RIO DE JANEIRO – Brazilian miner Vale has given up all rights to mining prospects on indigenous lands in Brazil, recognizing that they require the consent of the communities and legislation regulating such activity, the company said on Wednesday.
Vale said in a statement that since last year it has returned to the National Mining Agency 89 licences for mineral research and mining activities in lands that interfere with indigenous reservations.
In the coming days, the company will file withdrawals and waivers for 15 remaining mining prospects that overlap with part of the Xikrin do Cateté reservation in Para, the northern state where Vale, one of the largest global producers of iron ore, extracts much of its mineral.

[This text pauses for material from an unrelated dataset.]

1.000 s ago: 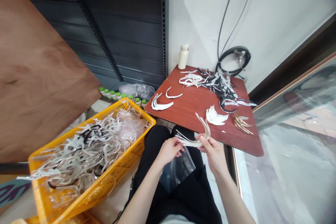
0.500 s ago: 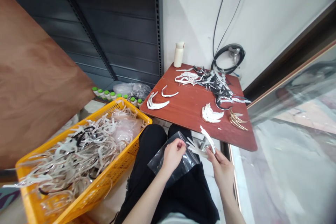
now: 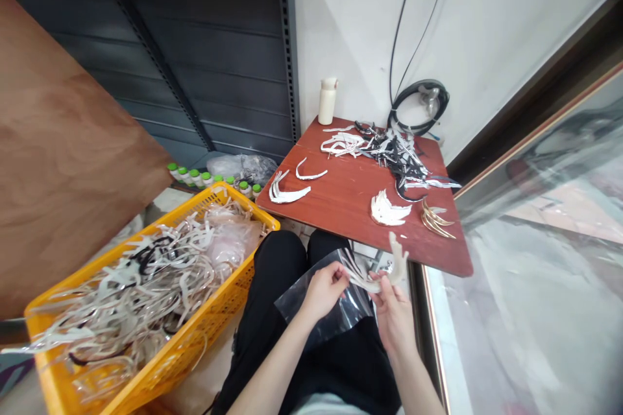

Vale said prior consent was fundamental for the self-determination of indigenous people and the protection of their cultures and ways of life.
The company's decision came as Brazil's Supreme Court debates the constitutional validity of a cut-off date for indigenous land claims, which the government of President Jair Bolsonaro and farm sector have promoted in order to give farmers legal certainty in land disputes in the agricultural powerhouse.
Land not occupied by indigenous communities when Brazil passed its 1988 constitution has not been recognized as reservation land since 2016, based on a principle that the court has considered unconstitutional.
Indigenous people say land guarantees are vital for their survival and accuse Bolsonaro's right-wing government of trampling on their rights to allow commercial mining and agriculture on tribal lands in the Amazon and other parts of Brazil.